Problem statement
Print every line below exactly. Skip the pictures.

***** Input records *****

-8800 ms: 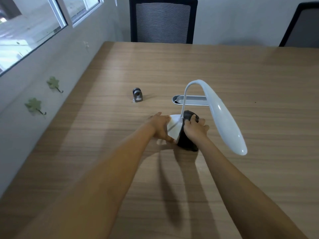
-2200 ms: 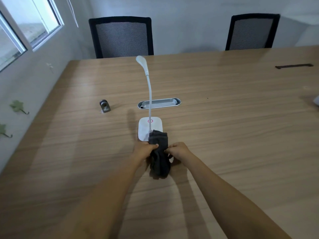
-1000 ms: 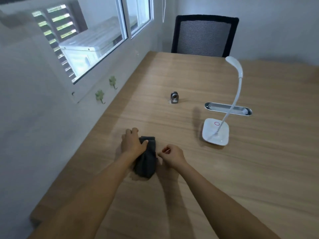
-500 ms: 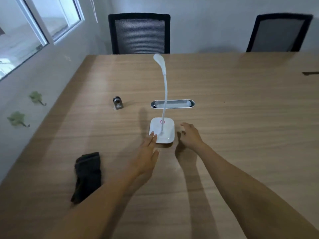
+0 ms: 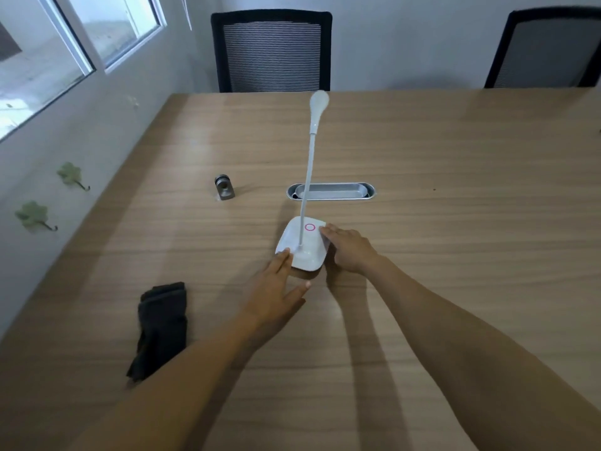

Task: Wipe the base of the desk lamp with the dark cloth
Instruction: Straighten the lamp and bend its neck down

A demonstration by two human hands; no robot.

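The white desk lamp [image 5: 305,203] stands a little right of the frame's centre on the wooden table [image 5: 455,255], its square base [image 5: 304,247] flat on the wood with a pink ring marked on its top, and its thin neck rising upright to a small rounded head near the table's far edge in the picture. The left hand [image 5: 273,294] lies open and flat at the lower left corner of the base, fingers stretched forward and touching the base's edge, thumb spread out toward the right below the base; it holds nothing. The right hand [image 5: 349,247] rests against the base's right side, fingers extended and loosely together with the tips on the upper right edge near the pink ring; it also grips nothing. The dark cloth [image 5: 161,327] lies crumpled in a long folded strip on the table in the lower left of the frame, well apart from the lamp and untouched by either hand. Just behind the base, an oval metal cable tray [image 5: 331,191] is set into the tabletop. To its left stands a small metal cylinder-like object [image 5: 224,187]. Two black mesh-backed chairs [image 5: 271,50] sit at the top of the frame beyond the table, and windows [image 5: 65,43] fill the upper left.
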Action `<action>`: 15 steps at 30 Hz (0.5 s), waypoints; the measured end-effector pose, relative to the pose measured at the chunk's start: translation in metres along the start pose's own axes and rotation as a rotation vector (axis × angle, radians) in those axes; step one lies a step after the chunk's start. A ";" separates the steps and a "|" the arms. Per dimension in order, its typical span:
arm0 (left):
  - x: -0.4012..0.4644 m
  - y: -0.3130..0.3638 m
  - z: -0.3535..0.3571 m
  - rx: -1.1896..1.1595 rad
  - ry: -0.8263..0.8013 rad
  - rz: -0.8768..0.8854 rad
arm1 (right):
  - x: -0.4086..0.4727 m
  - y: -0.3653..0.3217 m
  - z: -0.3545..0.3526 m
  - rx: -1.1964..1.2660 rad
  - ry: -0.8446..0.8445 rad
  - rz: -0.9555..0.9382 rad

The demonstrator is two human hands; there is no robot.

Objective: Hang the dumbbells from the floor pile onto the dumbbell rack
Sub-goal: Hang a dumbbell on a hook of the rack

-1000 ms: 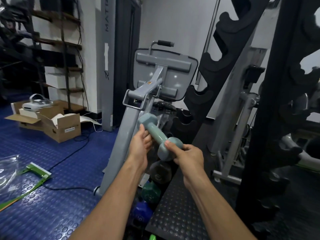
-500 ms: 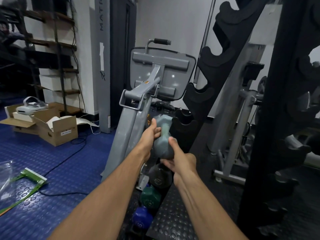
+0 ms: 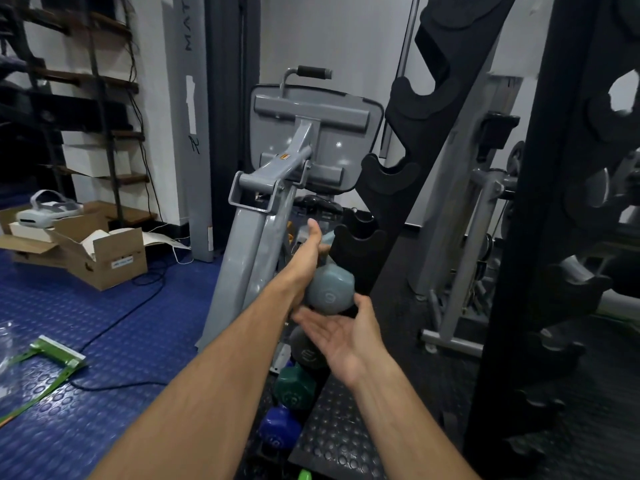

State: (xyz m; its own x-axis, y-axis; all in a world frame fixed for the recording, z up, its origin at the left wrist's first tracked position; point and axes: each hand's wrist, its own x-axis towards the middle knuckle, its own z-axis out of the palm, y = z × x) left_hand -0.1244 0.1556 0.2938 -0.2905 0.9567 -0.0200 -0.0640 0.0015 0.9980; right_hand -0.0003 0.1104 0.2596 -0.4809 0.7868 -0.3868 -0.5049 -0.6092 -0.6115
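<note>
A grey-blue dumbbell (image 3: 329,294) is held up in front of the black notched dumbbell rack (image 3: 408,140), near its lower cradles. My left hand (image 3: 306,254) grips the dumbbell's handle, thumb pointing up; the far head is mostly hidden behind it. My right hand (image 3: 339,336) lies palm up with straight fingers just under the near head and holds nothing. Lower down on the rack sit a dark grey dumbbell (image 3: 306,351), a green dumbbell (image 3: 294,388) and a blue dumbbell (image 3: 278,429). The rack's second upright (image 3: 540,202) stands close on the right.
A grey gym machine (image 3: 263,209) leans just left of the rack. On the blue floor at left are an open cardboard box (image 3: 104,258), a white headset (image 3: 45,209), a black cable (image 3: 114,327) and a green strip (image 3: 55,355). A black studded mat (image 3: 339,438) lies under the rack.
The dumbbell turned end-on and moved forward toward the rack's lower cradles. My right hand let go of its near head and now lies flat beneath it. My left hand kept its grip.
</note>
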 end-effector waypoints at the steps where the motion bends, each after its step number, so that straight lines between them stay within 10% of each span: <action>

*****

Solved problem
-8800 ms: 
-2200 ms: 
-1000 ms: 
-500 ms: 
+0 ms: 

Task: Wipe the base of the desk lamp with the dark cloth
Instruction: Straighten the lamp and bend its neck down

A demonstration by two human hands; no robot.

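The white desk lamp [image 5: 305,203] stands a little right of the frame's centre on the wooden table [image 5: 455,255], its square base [image 5: 304,247] flat on the wood with a pink ring marked on its top, and its thin neck rising upright to a small rounded head near the table's far edge in the picture. The left hand [image 5: 273,294] lies open and flat at the lower left corner of the base, fingers stretched forward and touching the base's edge, thumb spread out toward the right below the base; it holds nothing. The right hand [image 5: 349,247] rests against the base's right side, fingers extended and loosely together with the tips on the upper right edge near the pink ring; it also grips nothing. The dark cloth [image 5: 161,327] lies crumpled in a long folded strip on the table in the lower left of the frame, well apart from the lamp and untouched by either hand. Just behind the base, an oval metal cable tray [image 5: 331,191] is set into the tabletop. To its left stands a small metal cylinder-like object [image 5: 224,187]. Two black mesh-backed chairs [image 5: 271,50] sit at the top of the frame beyond the table, and windows [image 5: 65,43] fill the upper left.
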Action `<action>`: 15 steps at 30 Hz (0.5 s), waypoints; the measured end-effector pose, relative to the pose measured at the chunk's start: translation in metres along the start pose's own axes and rotation as a rotation vector (axis × angle, radians) in those axes; step one lies a step after the chunk's start. A ";" separates the steps and a "|" the arms. Per dimension in order, its typical span:
arm0 (left):
  - x: -0.4012..0.4644 m
  - y: -0.3130..0.3638 m
  - z: -0.3535..0.3571 m
  - rx: -1.1896..1.1595 rad
  - ry: -0.8263..0.8013 rad
  - rz: -0.8768..0.8854 rad
arm1 (right):
  - x: -0.4086..0.4727 m
  - y: -0.3653..0.3217 m
  - z: -0.3545..0.3526 m
  - rx: -1.1964..1.2660 rad
  - ry: -0.8446..0.8445 rad
  - rz: -0.9555..0.9382 rad

The demonstrator is two human hands; there is no robot.

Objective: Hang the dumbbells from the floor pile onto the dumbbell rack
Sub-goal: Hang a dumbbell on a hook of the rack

-1000 ms: 
-500 ms: 
+0 ms: 

State: (xyz m; its own x-axis, y-axis; all in a world frame fixed for the recording, z up, its origin at the left wrist's first tracked position; point and axes: each hand's wrist, its own x-axis towards the middle knuckle, its own z-axis out of the palm, y = z × x) left_hand -0.1244 0.1556 0.2938 -0.2905 0.9567 -0.0200 -0.0640 0.0015 0.9980; right_hand -0.0003 0.1104 0.2596 -0.4809 0.7868 -0.3868 -0.5049 -0.6092 -0.6115
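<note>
A grey-blue dumbbell (image 3: 329,294) is held up in front of the black notched dumbbell rack (image 3: 408,140), near its lower cradles. My left hand (image 3: 306,254) grips the dumbbell's handle, thumb pointing up; the far head is mostly hidden behind it. My right hand (image 3: 339,336) lies palm up with straight fingers just under the near head and holds nothing. Lower down on the rack sit a dark grey dumbbell (image 3: 306,351), a green dumbbell (image 3: 294,388) and a blue dumbbell (image 3: 278,429). The rack's second upright (image 3: 540,202) stands close on the right.
A grey gym machine (image 3: 263,209) leans just left of the rack. On the blue floor at left are an open cardboard box (image 3: 104,258), a white headset (image 3: 45,209), a black cable (image 3: 114,327) and a green strip (image 3: 55,355). A black studded mat (image 3: 339,438) lies under the rack.
The dumbbell turned end-on and moved forward toward the rack's lower cradles. My right hand let go of its near head and now lies flat beneath it. My left hand kept its grip.
</note>
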 end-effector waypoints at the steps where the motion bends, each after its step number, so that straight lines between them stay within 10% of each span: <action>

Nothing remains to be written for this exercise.